America has crossed a dangerous line, said Thomas Friedman in The New York Times. The far Right's attacks on Barack Obama's legitimacy as president are creating a poisonous political environment like the one in Israel that a right-wing Jewish nationalist interpreted as a "license to kill" Prime Minister Yitzhak Rabin. When someone posts a Facebook poll asking "Should Obama be killed?" they are "encouraging the unthinkable."
What a hypocrite, said Peter Wehner in Commentary. Where was Friedman when Democratic politicians and liberal columnists were saying that they hated George W. Bush and challenging his right to sit in the Oval Office? The columnist was even silent "when there was actually a movie made about the assassination of President Bush (Death of a President)"—Friedman "would have a lot more credibility now if he had actually spoken out before."

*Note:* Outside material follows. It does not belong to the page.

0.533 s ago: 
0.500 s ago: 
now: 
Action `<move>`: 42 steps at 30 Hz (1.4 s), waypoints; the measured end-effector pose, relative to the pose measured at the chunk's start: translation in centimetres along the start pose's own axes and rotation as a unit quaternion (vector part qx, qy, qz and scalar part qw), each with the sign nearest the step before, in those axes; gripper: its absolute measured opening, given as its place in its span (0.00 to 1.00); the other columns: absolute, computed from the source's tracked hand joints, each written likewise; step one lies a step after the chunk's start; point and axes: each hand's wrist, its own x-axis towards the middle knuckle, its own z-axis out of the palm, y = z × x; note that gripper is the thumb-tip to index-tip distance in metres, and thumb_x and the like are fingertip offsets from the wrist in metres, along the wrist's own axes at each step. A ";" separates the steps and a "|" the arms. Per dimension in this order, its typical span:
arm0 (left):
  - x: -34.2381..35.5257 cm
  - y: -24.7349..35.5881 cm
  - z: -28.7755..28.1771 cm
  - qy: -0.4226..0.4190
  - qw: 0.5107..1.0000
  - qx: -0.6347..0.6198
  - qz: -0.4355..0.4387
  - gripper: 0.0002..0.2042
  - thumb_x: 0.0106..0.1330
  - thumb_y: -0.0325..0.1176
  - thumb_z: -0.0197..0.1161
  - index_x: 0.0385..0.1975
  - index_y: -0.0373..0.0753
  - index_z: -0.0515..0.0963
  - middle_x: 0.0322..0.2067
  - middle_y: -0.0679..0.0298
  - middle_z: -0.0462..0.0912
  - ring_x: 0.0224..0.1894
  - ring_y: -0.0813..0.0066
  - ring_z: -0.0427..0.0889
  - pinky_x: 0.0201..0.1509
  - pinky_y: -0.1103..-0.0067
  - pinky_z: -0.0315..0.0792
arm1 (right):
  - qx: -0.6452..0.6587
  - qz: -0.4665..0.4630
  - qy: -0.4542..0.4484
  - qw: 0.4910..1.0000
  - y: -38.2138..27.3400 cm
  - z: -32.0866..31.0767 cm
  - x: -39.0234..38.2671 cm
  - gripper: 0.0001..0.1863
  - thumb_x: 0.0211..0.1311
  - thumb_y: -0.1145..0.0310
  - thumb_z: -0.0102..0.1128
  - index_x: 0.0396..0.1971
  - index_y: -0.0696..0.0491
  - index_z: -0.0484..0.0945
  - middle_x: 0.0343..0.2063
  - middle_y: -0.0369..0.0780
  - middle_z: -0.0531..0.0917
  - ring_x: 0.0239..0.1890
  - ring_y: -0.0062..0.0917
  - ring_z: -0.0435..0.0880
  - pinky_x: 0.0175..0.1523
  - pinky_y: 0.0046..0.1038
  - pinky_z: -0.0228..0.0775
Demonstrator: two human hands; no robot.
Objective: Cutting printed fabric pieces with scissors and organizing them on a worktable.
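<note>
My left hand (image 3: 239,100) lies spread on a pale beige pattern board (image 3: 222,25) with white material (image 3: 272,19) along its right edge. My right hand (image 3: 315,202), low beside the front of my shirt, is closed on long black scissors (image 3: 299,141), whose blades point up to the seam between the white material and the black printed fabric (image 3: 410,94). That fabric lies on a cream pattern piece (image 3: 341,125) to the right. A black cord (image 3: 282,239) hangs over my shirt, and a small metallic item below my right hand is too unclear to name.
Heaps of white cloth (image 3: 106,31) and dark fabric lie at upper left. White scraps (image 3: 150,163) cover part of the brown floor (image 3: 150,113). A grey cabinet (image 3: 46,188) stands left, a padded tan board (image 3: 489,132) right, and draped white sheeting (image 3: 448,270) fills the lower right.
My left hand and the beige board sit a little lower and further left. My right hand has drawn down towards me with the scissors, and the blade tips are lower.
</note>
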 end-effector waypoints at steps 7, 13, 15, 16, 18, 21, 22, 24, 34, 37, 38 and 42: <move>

Hypocrisy is just the first problem with Thomas Friedman's assassination alarm, said Paul Mirengoff in Power Line. The second problem with Friedman's column is that it's "simply foolish." There's "enough harshly worded antagonism" toward any president to make an argument like his.
The Right's acid response to Thomas Friedman only proves his point, said Steve Benen in The Washington Monthly. Republican National Committee Chairman Michael Steele called Friedman a "nut job" and said his arguments were "just crazy." See? "The Right is playing with fire and doesn't care."